Rahman, who also goes by the name Abu Baraa, said: "It's a duty in Islam to uphold Tawheed (monotheism), and in Islam, we believe it is our duty to enjoin the good and forbid the evil.

"Democracy is a form of worshipping people rather than Allah, so it is a duty for Muslims to reject this system."

When asked about criticisms of the campaign – including the fact that Muslims not voting might encourage political parties to advocate anti-Islamic policies – he said: "The problem is that we already have a government that is pushing through anti-Muslim policies."

He added that a change in government would not help British Muslims: "We want a good government, and that's why we want to replace man-made laws with the Shariah."

However, not all British Muslims are buying Chaudhry's latest message.

Can you believe there is a hashtag #StayMuslimDontVote What is wrong with these people? You've lost the plot. Seriously get a grip.

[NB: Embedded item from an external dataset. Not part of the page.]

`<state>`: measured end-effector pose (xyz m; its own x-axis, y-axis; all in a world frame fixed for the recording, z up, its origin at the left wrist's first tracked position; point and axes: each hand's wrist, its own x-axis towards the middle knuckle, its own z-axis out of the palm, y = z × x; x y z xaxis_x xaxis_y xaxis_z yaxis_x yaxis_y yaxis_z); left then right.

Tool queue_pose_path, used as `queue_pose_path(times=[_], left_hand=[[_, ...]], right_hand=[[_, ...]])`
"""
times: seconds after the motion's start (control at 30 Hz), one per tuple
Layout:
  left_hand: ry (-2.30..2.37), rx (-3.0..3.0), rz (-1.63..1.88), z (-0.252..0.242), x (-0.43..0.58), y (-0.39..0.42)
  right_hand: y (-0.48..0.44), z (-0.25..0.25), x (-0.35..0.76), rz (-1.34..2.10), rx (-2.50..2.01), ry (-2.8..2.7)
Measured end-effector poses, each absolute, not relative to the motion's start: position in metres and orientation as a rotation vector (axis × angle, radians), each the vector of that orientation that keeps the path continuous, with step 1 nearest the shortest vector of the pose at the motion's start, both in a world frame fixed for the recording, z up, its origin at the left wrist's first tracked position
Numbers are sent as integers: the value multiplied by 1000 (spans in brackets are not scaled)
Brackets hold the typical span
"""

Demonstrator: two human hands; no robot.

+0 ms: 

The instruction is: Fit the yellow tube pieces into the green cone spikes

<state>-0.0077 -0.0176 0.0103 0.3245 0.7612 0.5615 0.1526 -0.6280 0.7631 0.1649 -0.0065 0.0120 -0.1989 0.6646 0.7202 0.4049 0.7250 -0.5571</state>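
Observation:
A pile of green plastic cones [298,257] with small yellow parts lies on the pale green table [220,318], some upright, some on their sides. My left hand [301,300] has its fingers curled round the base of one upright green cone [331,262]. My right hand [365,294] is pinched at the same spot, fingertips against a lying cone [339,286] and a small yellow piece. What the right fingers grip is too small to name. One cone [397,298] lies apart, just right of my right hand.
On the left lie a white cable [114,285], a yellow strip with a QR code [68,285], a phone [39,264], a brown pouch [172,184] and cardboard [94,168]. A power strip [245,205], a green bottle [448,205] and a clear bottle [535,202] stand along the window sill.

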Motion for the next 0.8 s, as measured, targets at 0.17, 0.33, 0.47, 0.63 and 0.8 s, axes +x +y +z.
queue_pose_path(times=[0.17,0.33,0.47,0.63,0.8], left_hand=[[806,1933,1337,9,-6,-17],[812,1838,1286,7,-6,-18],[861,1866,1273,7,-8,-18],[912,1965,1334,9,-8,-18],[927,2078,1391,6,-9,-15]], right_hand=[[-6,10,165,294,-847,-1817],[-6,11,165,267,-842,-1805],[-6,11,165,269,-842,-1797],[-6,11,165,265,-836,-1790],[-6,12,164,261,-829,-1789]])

@rofi1slam This has got to be the dumbest thing I have ever heard, EVER. #StayMuslimDontVote is an insult to any critical thinking Muslim.

Imam Ghulam Rasool from ImamsOnline said that participating in elections was the "mainstream view of British Muslims".

Rasool admitted that "voting is a sensitive issue" in some parts of the Muslim community, because it is not an explicitly Islamic concept.

"However," he added, "the way the scholars look at it is that it's about fixing your communities – so the general view is that it's important to get involved, fight for your rights and help your community.

"Groups like the Muslim Action Forum also participate by engaging with MPs to tackle anti-Muslim hatred, and we work with MPs on issues to do with Islamophobia and incitement of hate toward Muslims."

Rasool also said that Choudary's group "believe that you can only trust Muslims to govern", adding that they were "conservative and inward-looking".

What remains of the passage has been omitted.